Grimm verwies darauf, dass nur zehn Prozent der gesamtwirtschaftlichen Investitionen staatliche Investitionen seien, ungefähr 90 Prozent aber aus der Privatwirtschaft kämen: «Und da muss natürlich dieses Wachstum herkommen», fügte die Expertin aus dem Sachverständigenrat Wirtschaft hinzu.

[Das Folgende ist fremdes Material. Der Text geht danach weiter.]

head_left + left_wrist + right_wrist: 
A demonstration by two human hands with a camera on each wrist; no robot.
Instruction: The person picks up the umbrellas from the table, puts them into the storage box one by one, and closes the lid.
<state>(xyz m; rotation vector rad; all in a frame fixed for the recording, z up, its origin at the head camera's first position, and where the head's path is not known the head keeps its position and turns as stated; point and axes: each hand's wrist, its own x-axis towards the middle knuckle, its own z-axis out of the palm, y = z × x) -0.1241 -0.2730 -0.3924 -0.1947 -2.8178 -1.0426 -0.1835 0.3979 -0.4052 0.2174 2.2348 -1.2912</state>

Laut dem Sachverständigenrat sind gut funktionierende Kapitalmärkte von zentraler Bedeutung, um die Wachstumsschwäche zu überwinden. Eine Stärkung des Kapitalmarkts sei für Unternehmen allgemein und dabei insbesondere für Start-ups essenziell, betonen die Wirtschaftsweisen in ihrem Jahresgutachten. Diese trügen massgeblich zu Innovation und Wachstum bei. Während das Volumen an Wagniskapital für junge Unternehmen in Deutschland und in anderen europäischen Staaten gestiegen sei, bestehe im Vergleich zu den USA und Israel weiterhin Nachholbedarf bei der Finanzierung in der Wachstumsphase.